Lectrice, c’est évident, je me serais volontiers simplement assise pour l’écouter le temps qu’il lui faudrait pour raconter ce qu’il aurait eu à raconter.
En position de journaliste, une première également, la première dans le webzine culturel des Artistes Passeurs, la première pour moi de même, je me sentais a priori poussée à poser des questions.
Je suis nulle en questions. Je comprends mieux en laissant parler assez longtemps pour avoir matière à faire les liens nécessaires. D’aucun penseront-ils que c’est une belle perte de temps ? J’ai toujours l’impression, moi, que les questions enferment les réponses dans un tout petit réduit.
Je n’avais toujours pas décidé, lorsque j’ai entendu :
- Où qu’elle est ?
C’était signé. Je me suis levée.
- Elle arrive. Elle arrive.
Une fois pour la lectrice. Une pour la journaliste en herbe.

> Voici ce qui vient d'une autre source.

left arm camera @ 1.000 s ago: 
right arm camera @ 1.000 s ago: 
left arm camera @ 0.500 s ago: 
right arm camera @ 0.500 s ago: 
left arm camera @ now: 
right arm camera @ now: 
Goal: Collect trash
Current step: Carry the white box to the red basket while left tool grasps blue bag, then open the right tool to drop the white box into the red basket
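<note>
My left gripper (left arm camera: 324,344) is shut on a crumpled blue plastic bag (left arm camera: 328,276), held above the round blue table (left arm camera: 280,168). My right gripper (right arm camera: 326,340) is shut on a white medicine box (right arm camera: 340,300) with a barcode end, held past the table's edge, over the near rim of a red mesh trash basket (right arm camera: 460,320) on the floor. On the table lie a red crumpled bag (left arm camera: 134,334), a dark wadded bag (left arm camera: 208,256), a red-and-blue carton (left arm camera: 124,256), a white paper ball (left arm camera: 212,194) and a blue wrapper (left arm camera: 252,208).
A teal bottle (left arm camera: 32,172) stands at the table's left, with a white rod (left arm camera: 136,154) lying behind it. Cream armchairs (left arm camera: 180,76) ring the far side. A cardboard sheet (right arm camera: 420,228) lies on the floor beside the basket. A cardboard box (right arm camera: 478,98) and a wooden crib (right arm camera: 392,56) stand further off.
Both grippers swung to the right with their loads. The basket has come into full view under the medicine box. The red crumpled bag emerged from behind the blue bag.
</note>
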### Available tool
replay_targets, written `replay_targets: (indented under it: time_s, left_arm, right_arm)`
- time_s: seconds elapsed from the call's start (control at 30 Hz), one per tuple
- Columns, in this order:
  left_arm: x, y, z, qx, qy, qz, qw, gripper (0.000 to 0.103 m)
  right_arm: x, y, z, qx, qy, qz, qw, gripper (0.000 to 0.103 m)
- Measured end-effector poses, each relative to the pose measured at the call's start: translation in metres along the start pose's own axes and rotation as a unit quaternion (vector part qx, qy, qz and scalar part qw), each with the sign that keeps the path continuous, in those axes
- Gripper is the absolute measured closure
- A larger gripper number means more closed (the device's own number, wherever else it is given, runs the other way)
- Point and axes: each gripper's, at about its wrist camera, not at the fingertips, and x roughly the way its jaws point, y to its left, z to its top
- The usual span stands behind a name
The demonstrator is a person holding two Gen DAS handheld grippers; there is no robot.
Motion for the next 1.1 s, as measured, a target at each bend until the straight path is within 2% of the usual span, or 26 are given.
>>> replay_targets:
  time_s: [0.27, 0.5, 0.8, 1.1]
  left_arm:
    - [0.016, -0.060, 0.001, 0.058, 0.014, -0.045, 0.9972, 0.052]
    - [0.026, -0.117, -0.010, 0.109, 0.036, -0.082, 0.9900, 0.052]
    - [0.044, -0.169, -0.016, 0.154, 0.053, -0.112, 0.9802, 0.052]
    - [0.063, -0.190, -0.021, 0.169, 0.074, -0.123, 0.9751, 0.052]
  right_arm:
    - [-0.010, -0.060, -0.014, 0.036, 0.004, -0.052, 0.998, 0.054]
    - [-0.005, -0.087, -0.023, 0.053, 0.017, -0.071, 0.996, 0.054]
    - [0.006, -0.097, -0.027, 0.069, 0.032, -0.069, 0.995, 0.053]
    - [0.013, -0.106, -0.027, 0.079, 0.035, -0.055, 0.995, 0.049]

Le reste reste flou dans ma mémoire. J’étais impressionnée par tout ce qu’il inspirait. Les bouquins m’avaient déjà inspirée comme à l’infini, mais Pennac, en soi, c’est déjà pareil. Surprenant, impressionnant, et finalement simplement logique.
J’ai bafouillé une question qui n’en est pas plus une qu’un "Je vous écoute", et très vite, je m’en rappelle, il a parlé comme on raconte, et j’ai été happée dans le même univers, le sien, bel et bien sien.
Il me semble l’avoir lu dire quelque part que l’auteur n’est pas même l’ombre de son œuvre. Avec d’autres mots que j’ai compris ainsi.
N’empêche que je l’ai effectivement reconnu. A sa première phrase. Avant même de l’avoir vu.
Et jusqu’à la dernière.
- Vous l’aurez remarqué, j’avais jamais eu à faire à ce genre d’affaires, paniquais-je de l’approbation ou non du pédago.
- Vous vous en êtes très bien sortie, et il a souri, Pédagoguenard à souhait.
…
Hé… Je sais pas. Mais ça fait plaisir. Décidément, Pennac, c’est mon préféré d’entre les Pédagoguenards*, et j’ai l’immense joie de vous offrir un moment en sa compagnie !
*Pédagolem, péagoguenard, pédagogo… quelques mots-valises de Yak Rivais.